_WHAT IS NEEDED_: Your answer must be an exact copy of the data below, minus any pictures.

_DATA EXTRACT_:
————

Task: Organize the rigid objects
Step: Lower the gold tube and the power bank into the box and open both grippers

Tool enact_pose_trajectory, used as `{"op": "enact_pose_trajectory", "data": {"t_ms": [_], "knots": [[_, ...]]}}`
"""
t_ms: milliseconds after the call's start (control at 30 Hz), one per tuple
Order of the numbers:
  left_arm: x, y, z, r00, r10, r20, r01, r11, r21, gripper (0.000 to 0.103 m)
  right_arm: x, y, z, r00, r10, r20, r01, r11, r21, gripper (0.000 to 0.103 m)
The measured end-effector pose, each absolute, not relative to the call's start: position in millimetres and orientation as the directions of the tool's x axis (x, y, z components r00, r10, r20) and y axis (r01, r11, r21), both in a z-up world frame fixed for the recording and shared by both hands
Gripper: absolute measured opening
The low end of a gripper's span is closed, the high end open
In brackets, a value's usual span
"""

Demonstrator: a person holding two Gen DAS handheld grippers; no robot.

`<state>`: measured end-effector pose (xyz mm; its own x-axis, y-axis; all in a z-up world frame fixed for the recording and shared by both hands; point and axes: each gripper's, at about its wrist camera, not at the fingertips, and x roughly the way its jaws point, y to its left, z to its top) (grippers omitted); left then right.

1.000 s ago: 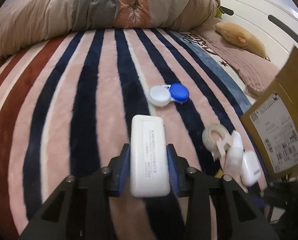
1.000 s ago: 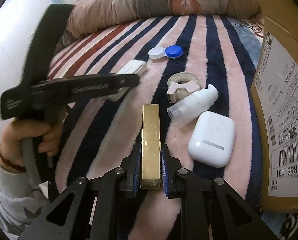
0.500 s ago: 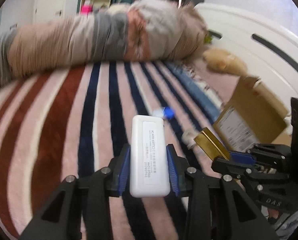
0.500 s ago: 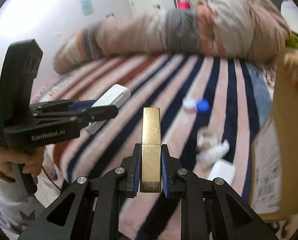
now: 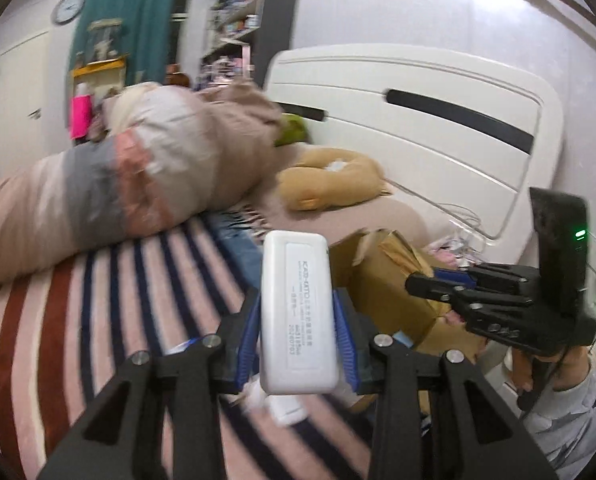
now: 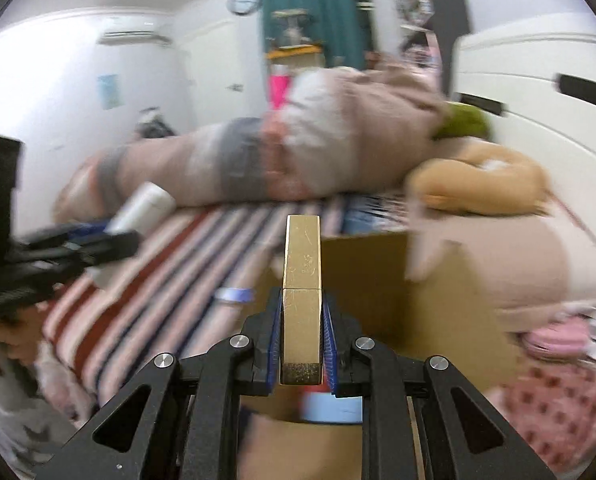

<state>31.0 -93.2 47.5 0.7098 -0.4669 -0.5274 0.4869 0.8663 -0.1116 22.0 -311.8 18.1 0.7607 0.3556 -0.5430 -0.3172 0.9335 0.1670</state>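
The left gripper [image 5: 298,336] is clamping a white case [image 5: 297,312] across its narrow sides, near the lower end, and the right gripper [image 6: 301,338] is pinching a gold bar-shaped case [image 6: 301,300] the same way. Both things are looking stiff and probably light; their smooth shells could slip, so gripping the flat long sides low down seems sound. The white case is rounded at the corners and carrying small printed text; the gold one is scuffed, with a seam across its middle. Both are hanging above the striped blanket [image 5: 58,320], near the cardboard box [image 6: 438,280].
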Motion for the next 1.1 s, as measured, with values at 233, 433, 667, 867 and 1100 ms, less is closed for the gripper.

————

_SOLUTION TO THIS EXERCISE_:
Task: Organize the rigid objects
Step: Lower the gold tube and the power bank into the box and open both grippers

Tool enact_pose_trajectory, used as `{"op": "enact_pose_trajectory", "data": {"t_ms": [_], "knots": [[_, ...]]}}`
"""
t_ms: milliseconds after the call's start (control at 30 Hz), one per tuple
Order of the numbers:
  left_arm: x, y, z, r00, r10, r20, r01, r11, r21, gripper (0.000 to 0.103 m)
  right_arm: x, y, z, r00, r10, r20, r01, r11, r21, gripper (0.000 to 0.103 m)
The measured end-effector pose, each absolute, not relative to the call's start: position in millimetres and orientation as the directions of the tool's x axis (x, y, z components r00, r10, r20) and y axis (r01, r11, r21), both in a z-up world frame fixed for the recording and shared by both hands
Gripper: absolute measured opening
The low end of a gripper's span is closed, the high end open
In brackets, a value's usual span
"""

Demonstrator: a person holding two Gen DAS handheld grippers; no robot.

`<state>`: measured end-effector pose (xyz mm; its own x-axis, y-axis; all in a z-up world frame fixed for the recording and shared by both hands; point and axes: each gripper's, at about its wrist camera, not at the fingertips, and x roughly the way its jaws point, y to its left, z to its top) (grippers omitted); left then right.

1.000 s ago: 
1.000 s ago: 
0.500 s ago: 
0.500 s ago: 
now: 
now: 

<state>31.0 -93.2 47.5 0.7098 -0.4669 -0.5274 0.4869 0.8663 -0.1116 22.0 -311.8 18.1 0.7607 0.3556 -0.5430 -0.3172 0.9335 0.1670</state>
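The left gripper [image 5: 298,336] is clamping a white case [image 5: 297,312] across its narrow sides, near the lower end, and the right gripper [image 6: 301,338] is pinching a gold bar-shaped case [image 6: 301,300] the same way. Both things are looking stiff and probably light; their smooth shells could slip, so gripping the flat long sides low down seems sound. The white case is rounded at the corners and carrying small printed text; the gold one is scuffed, with a seam across its middle. Both are hanging above the striped blanket [image 5: 58,320], near the cardboard box [image 6: 438,280].
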Motion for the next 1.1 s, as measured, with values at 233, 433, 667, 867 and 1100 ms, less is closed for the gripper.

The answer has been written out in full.